TASK BRIEF
From the first line to the last, print the data exactly as written.
----
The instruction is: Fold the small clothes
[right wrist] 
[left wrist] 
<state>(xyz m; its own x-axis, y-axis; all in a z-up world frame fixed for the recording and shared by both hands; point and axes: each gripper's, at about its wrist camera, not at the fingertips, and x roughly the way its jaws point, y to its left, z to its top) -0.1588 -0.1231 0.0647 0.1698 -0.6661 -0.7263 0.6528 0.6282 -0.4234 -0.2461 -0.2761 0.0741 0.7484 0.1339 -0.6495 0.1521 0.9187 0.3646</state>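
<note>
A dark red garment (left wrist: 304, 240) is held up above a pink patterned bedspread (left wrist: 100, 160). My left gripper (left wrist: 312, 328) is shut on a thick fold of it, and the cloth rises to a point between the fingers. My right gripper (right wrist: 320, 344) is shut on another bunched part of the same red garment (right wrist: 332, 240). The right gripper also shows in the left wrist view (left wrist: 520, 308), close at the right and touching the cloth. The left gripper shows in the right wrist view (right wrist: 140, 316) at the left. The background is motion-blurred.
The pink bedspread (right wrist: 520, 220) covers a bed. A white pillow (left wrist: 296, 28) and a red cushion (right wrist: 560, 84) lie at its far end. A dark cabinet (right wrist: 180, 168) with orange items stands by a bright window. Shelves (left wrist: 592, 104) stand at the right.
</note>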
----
YOUR RESPONSE
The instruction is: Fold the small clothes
[right wrist] 
[left wrist] 
<state>(xyz m; its own x-axis, y-axis; all in a z-up world frame fixed for the recording and shared by both hands; point and axes: each gripper's, at about its wrist camera, not at the fingertips, and x roughly the way its jaws point, y to its left, z to its top) -0.1588 -0.1231 0.0647 0.1698 -0.6661 -0.7263 0.6528 0.6282 -0.4234 -0.2461 -0.2761 0.0741 0.7484 0.1339 -0.6495 0.1521 0.9187 0.3646</state>
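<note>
A dark red garment (left wrist: 304, 240) is held up above a pink patterned bedspread (left wrist: 100, 160). My left gripper (left wrist: 312, 328) is shut on a thick fold of it, and the cloth rises to a point between the fingers. My right gripper (right wrist: 320, 344) is shut on another bunched part of the same red garment (right wrist: 332, 240). The right gripper also shows in the left wrist view (left wrist: 520, 308), close at the right and touching the cloth. The left gripper shows in the right wrist view (right wrist: 140, 316) at the left. The background is motion-blurred.
The pink bedspread (right wrist: 520, 220) covers a bed. A white pillow (left wrist: 296, 28) and a red cushion (right wrist: 560, 84) lie at its far end. A dark cabinet (right wrist: 180, 168) with orange items stands by a bright window. Shelves (left wrist: 592, 104) stand at the right.
</note>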

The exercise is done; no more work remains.